* Activity
Reproduce the records below exactly as they are written.

Data extracted from a collection:

-- Opening Marker --

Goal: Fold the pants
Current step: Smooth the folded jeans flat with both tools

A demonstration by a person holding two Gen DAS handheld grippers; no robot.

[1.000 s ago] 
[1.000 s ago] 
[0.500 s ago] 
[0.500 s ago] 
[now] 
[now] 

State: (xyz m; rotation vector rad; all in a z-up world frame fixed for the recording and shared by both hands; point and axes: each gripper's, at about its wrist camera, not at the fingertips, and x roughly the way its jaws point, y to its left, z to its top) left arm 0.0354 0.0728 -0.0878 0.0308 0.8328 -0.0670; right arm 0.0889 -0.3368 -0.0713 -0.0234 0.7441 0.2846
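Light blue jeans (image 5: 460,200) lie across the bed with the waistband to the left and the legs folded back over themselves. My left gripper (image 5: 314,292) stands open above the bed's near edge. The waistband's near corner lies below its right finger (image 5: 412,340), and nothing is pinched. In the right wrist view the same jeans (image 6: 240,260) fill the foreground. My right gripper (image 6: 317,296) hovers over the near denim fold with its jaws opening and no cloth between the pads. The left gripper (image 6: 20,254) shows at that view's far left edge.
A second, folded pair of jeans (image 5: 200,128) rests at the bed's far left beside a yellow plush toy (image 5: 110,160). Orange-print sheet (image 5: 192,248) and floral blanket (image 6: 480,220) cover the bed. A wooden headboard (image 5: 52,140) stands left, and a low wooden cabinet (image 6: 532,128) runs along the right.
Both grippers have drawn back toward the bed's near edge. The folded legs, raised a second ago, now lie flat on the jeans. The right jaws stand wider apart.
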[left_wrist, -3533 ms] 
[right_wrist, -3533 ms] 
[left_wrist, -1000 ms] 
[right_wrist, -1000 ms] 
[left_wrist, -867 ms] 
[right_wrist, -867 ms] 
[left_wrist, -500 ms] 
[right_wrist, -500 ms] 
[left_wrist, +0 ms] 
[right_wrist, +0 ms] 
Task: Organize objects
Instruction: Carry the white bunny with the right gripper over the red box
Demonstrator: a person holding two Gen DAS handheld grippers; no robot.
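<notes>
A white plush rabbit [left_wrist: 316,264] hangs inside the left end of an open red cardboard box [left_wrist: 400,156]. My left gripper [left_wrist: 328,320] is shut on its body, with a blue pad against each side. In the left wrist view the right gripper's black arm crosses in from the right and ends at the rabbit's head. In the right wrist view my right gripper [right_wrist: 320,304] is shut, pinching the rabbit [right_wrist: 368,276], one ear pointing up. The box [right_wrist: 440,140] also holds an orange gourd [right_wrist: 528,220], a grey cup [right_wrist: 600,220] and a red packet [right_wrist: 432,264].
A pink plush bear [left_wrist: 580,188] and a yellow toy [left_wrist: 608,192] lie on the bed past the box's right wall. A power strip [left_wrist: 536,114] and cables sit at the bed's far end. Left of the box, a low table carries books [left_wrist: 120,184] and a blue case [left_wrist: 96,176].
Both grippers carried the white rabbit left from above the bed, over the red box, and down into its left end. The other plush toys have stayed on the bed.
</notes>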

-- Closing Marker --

* Task solution
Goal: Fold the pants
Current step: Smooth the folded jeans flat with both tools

A demonstration by a person holding two Gen DAS handheld grippers; no robot.

[1.000 s ago] 
[1.000 s ago] 
[0.500 s ago] 
[0.500 s ago] 
[now] 
[now] 

State: (xyz m; rotation vector rad; all in a z-up world frame fixed for the recording and shared by both hands; point and axes: each gripper's, at about its wrist camera, not at the fingertips, and x roughly the way its jaws point, y to its left, z to its top) left arm 0.0354 0.0728 -0.0878 0.0308 0.8328 -0.0670; right arm 0.0889 -0.3368 -0.0713 -0.0234 0.7441 0.2846
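Light blue jeans (image 5: 460,200) lie across the bed with the waistband to the left and the legs folded back over themselves. My left gripper (image 5: 314,292) stands open above the bed's near edge. The waistband's near corner lies below its right finger (image 5: 412,340), and nothing is pinched. In the right wrist view the same jeans (image 6: 240,260) fill the foreground. My right gripper (image 6: 317,296) hovers over the near denim fold with its jaws opening and no cloth between the pads. The left gripper (image 6: 20,254) shows at that view's far left edge.
A second, folded pair of jeans (image 5: 200,128) rests at the bed's far left beside a yellow plush toy (image 5: 110,160). Orange-print sheet (image 5: 192,248) and floral blanket (image 6: 480,220) cover the bed. A wooden headboard (image 5: 52,140) stands left, and a low wooden cabinet (image 6: 532,128) runs along the right.
Both grippers have drawn back toward the bed's near edge. The folded legs, raised a second ago, now lie flat on the jeans. The right jaws stand wider apart.
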[left_wrist, -3533 ms] 
[right_wrist, -3533 ms] 
[left_wrist, -1000 ms] 
[right_wrist, -1000 ms] 
[left_wrist, -867 ms] 
[right_wrist, -867 ms] 
[left_wrist, -500 ms] 
[right_wrist, -500 ms] 
[left_wrist, +0 ms] 
[right_wrist, +0 ms] 
Task: Organize objects
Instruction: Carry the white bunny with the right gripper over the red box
Demonstrator: a person holding two Gen DAS handheld grippers; no robot.
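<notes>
A white plush rabbit [left_wrist: 316,264] hangs inside the left end of an open red cardboard box [left_wrist: 400,156]. My left gripper [left_wrist: 328,320] is shut on its body, with a blue pad against each side. In the left wrist view the right gripper's black arm crosses in from the right and ends at the rabbit's head. In the right wrist view my right gripper [right_wrist: 320,304] is shut, pinching the rabbit [right_wrist: 368,276], one ear pointing up. The box [right_wrist: 440,140] also holds an orange gourd [right_wrist: 528,220], a grey cup [right_wrist: 600,220] and a red packet [right_wrist: 432,264].
A pink plush bear [left_wrist: 580,188] and a yellow toy [left_wrist: 608,192] lie on the bed past the box's right wall. A power strip [left_wrist: 536,114] and cables sit at the bed's far end. Left of the box, a low table carries books [left_wrist: 120,184] and a blue case [left_wrist: 96,176].
Both grippers carried the white rabbit left from above the bed, over the red box, and down into its left end. The other plush toys have stayed on the bed.
</notes>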

Nothing else is required to complete the exercise.